On Boxing Day 1985 Fossey bloodied and bludgeoned body was found inside her Karisoke home in the forest. Z was soon on the scene, dressed in trademark tailored suit and black brogues. His men thoroughly ‘cleaned’ the murder scene and within days a tracker named Rwerekana who worked with Fossey was charged with her murder and was transferred to Kigali. He was later to be found hanged in his cell and his death officially noted as ‘suicide.’

An American colleague of Fossey’s, Wayne McGuire, was accused of being in cahoots with Rwerekana but strangely allowed to leave the country. The murders did not stop with Fossey and Rwerekana. According to an investigation by British journalist Nick Gordon, Rwerekana had told a fellow prisoner in the days before his death that four men (two civilians, two military) had gone to Karisoke to kill Fossey. They in turn were later murdered.

‘The ones who killed Dian...they were working for Agathe [president’s wife] ... Agathe considered that Dian was working against her interests...Gorilla Trafficking, smuggling, tourism...she put her brother in charge. Mr Zed was in touch with many people who could have done the job.’

Colonel Rwangasore, commandant of Ruhengeri during this period – and an earlier accomplice of Z’s involvement in the murders of the Kayibanda regime prisoners in the 1970s, was tasked with organising Dian’s murder and covering it up. He too died by suspected poisoning after falling out with Z in 1992, as did another officer called Commander Haguma who was associated with the case.

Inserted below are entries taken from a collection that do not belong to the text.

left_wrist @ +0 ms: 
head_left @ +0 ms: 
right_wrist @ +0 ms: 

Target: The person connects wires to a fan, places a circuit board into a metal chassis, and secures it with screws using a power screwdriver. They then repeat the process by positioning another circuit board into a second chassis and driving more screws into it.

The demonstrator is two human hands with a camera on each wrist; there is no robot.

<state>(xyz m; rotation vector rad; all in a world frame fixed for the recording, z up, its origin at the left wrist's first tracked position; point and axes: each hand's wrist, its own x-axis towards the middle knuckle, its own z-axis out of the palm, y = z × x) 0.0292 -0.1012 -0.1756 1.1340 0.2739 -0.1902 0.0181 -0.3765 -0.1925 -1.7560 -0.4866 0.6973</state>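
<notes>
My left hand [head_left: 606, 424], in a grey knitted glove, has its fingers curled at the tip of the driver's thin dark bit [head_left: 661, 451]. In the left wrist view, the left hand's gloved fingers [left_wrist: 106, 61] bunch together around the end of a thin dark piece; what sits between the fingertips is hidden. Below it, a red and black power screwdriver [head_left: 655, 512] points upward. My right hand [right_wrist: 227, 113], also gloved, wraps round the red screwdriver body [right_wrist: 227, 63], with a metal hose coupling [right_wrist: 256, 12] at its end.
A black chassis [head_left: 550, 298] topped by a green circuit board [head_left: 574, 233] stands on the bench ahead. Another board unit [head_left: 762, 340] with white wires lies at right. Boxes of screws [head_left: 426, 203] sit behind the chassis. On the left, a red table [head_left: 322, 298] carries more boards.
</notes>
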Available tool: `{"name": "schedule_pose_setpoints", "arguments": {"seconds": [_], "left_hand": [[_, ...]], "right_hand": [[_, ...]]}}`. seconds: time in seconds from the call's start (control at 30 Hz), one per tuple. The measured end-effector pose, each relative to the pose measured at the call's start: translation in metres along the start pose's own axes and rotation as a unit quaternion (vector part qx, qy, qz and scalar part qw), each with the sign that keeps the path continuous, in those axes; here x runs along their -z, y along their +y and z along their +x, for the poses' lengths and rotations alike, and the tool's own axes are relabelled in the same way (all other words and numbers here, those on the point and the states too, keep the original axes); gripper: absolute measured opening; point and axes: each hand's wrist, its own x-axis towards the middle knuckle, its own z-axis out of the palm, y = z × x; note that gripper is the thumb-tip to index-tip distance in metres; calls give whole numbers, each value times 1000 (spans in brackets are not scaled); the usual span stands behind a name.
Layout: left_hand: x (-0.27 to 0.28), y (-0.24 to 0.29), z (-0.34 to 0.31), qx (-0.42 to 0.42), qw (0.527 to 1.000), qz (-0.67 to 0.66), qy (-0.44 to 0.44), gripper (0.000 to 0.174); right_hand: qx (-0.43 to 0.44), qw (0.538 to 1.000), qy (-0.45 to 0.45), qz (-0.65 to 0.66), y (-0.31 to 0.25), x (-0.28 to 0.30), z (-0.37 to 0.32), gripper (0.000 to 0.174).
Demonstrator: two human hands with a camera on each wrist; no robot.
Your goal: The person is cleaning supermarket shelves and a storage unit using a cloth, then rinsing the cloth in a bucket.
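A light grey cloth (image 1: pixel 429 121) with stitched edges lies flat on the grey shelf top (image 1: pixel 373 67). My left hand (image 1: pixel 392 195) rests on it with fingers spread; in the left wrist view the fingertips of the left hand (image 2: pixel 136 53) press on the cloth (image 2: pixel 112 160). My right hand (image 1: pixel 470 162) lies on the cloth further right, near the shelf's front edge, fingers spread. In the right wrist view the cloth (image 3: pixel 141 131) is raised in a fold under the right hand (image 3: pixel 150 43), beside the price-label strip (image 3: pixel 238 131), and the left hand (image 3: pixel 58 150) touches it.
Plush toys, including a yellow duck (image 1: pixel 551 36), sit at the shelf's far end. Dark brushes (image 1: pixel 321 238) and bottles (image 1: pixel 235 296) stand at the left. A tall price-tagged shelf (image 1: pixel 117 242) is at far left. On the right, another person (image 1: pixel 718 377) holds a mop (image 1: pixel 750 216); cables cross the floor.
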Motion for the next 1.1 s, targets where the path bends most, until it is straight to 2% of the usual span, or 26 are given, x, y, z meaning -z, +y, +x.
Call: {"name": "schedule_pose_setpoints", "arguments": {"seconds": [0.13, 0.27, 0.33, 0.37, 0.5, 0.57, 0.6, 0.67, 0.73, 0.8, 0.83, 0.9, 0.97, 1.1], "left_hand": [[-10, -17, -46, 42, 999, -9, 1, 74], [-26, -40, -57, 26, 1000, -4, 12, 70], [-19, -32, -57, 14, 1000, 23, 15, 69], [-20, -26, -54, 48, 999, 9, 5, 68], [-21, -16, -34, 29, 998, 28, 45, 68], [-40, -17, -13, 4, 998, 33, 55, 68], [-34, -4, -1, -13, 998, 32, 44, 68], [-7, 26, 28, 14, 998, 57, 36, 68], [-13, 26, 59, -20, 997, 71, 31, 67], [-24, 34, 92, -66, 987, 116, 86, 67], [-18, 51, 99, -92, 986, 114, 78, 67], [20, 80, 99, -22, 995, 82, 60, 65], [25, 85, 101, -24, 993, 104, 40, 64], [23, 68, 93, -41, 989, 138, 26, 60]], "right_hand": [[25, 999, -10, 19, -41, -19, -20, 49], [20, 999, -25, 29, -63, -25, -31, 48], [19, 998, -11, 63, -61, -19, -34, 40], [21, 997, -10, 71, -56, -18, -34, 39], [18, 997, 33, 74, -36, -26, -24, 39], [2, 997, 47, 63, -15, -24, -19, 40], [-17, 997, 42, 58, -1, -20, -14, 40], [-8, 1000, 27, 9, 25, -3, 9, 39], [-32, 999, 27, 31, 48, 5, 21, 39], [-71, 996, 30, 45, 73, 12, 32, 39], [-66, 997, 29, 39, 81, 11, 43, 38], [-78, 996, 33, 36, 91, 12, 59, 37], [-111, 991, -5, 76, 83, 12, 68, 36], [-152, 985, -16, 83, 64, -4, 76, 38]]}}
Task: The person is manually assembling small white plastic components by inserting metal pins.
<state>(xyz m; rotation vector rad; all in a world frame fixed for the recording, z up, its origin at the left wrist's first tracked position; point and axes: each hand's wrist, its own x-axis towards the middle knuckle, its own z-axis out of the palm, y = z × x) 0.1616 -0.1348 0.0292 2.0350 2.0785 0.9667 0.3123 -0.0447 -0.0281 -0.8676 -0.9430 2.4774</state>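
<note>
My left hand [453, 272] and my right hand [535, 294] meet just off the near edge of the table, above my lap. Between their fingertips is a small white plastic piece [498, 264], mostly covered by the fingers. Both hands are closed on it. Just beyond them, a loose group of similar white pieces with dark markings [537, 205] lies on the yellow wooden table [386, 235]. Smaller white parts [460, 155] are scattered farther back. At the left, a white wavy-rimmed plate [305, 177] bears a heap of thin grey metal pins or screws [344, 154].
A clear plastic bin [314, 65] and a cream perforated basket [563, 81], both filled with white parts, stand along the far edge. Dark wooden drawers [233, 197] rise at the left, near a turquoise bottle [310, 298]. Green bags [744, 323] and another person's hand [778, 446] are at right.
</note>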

As with the murder of Colonel Stanislas Mayuya that took place two years after Dian Fossey, Akazu extended the killing far beyond the actual target to include all those they had pulled into the plot or knew the authors of it. Even to be heard talking about such crimes could place a person in immediate danger of arrest, torture and imprisonment.

Gordon himself was harassed and threatened by Z and was forced to leave the country under threat of ending up dead. He described Z at this time as a man with:

Two flaws in his character, two weaknesses if you like: money and sex. [He was] a charmer, polite, well-groomed in his selection of K-suits, a man who makes women feel important. He likes the feel of gold on his body. He wears two large expensive rings. He doesn’t drink much and he doesn’t frequent the more raucous of the city’s nightspots like Kigali Nights and Chez Lando. Z prefers to entertain in the placid and sophisticated surrounds of the fourth-floor bar and restaurant of the Milles Collines [hotel], or in a private suit he rents at another Kigali hotel, the Rugiro. He has been married twice and runs five mistresses, which, of course, costs money Three of the girls live in Ruhengeri and two in Kigali.

By the late 1980s Z’s power and wealth seemed unstoppable, with no opposition that could not be disposed of without undue difficulty. In this period in the late 1980s - before the RPF invasion of 1990, before multiparty politics broke open MRND’s political monopoly in 1991, and before the advent of radical opposition media – Z’s Ruhengeri empire was untouchable. Z was able to bribe judges to secure the jail term of a certain Michel Karambizi, the brother of his good friend and businessman Silas Majyambere, halved and then for him to be released from prison by presidential pardon in January 1989 (see: Nyabarongo, 13 May 1991). And with wealth and power came property to match.

In 1988 Z was able to show off his latest new ‘palace’, built in his home prefecture of Gisenyi and near to Habyarimana’s own palace. Z’s luxurious ‘pagoda’ palace was inaugurated with a champagne reception and party. The archbishop of Kigali – the Habyarimana loyalist Fr. Vincent Nsengiyumva was called upon with the bishops of Nyundo and Ruhengeri to give the new residence their official blessing and that of the Catholic Church. The ‘great and the good’ of Akazu attended the fine party, in a display of personal and familial greed, state capture and corruption. At the same time Habyarimana’s people lived in the most country ranked bottom of almost every global poverty indices, made worse by a famine in the south, an AIDS crisis, and spiralling inflation.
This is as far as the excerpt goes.